Exercise aim: A faithful, complete transcription of the listing is required.

Recorded information:
□ □ □

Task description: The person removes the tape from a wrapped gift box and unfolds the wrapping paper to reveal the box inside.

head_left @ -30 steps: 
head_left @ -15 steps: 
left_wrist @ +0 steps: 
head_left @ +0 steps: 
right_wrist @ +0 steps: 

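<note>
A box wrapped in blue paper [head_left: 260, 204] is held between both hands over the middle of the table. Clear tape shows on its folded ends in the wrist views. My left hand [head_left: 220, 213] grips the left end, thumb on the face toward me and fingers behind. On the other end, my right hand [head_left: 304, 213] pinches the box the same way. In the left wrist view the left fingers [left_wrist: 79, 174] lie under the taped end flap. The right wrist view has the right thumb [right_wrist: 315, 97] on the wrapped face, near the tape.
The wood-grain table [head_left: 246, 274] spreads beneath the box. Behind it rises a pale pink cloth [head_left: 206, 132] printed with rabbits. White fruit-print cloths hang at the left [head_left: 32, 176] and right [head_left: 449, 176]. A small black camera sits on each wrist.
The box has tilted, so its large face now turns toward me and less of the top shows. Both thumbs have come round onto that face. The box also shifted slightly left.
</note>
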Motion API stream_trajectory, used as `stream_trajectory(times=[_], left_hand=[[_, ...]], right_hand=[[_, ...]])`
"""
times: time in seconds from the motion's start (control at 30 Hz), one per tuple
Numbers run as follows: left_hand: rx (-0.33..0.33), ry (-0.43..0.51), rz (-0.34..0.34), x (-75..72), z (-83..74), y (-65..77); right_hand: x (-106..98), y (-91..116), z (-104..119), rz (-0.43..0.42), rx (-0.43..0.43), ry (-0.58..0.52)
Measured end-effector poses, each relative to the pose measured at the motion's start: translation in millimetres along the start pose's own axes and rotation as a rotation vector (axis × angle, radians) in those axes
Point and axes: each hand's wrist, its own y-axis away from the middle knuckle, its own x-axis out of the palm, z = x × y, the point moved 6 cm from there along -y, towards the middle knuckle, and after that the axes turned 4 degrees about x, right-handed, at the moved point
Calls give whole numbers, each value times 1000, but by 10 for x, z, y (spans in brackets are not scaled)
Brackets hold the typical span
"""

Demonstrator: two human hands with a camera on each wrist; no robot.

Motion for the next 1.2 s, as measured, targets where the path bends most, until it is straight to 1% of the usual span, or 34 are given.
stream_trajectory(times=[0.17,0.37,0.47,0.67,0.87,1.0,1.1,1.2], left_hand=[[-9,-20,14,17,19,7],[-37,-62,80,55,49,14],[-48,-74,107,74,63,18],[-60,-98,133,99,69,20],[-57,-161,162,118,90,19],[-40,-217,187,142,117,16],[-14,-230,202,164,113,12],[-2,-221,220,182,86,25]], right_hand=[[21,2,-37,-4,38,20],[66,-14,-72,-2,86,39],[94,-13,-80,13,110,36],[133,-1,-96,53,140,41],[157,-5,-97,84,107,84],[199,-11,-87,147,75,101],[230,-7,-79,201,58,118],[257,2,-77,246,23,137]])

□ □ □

Reply to the exercise:
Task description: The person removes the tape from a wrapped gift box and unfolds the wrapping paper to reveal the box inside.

head_left @ -30 steps: 
head_left @ -15 steps: 
left_wrist @ +0 steps: 
head_left @ +0 steps: 
right_wrist @ +0 steps: 

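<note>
A box wrapped in blue paper [head_left: 260, 204] is held between both hands over the middle of the table. Clear tape shows on its folded ends in the wrist views. My left hand [head_left: 220, 213] grips the left end, thumb on the face toward me and fingers behind. On the other end, my right hand [head_left: 304, 213] pinches the box the same way. In the left wrist view the left fingers [left_wrist: 79, 174] lie under the taped end flap. The right wrist view has the right thumb [right_wrist: 315, 97] on the wrapped face, near the tape.
The wood-grain table [head_left: 246, 274] spreads beneath the box. Behind it rises a pale pink cloth [head_left: 206, 132] printed with rabbits. White fruit-print cloths hang at the left [head_left: 32, 176] and right [head_left: 449, 176]. A small black camera sits on each wrist.
The box has tilted, so its large face now turns toward me and less of the top shows. Both thumbs have come round onto that face. The box also shifted slightly left.
</note>
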Motion API stream_trajectory, used as `stream_trajectory(times=[_], left_hand=[[_, ...]], right_hand=[[_, ...]])`
"""
times: time in seconds from the motion's start (control at 30 Hz), one per tuple
Numbers run as follows: left_hand: rx (-0.33..0.33), ry (-0.43..0.51), rz (-0.34..0.34), x (-75..72), z (-83..74), y (-65..77); right_hand: x (-106..98), y (-91..116), z (-104..119), rz (-0.43..0.42), rx (-0.43..0.43), ry (-0.58..0.52)
Measured end-effector poses, each relative to the pose measured at the motion's start: translation in millimetres along the start pose's own axes and rotation as a rotation vector (axis × angle, radians) in those axes
Point and axes: each hand's wrist, its own y-axis away from the middle knuckle, its own x-axis out of the palm, z = x × y, the point moved 6 cm from there along -y, towards the middle knuckle, and after that the axes turned 4 degrees about x, right-handed, at the moved point
Calls give whole numbers, each value times 1000, but by 10 for x, z, y (spans in brackets are not scaled)
Brackets hold the typical span
"""

Demonstrator: two human hands with a camera on each wrist; no robot.

Motion for the next 1.2 s, as measured, targets where the path bends most, until it is straight to 1% of the usual span, or 34 are given.
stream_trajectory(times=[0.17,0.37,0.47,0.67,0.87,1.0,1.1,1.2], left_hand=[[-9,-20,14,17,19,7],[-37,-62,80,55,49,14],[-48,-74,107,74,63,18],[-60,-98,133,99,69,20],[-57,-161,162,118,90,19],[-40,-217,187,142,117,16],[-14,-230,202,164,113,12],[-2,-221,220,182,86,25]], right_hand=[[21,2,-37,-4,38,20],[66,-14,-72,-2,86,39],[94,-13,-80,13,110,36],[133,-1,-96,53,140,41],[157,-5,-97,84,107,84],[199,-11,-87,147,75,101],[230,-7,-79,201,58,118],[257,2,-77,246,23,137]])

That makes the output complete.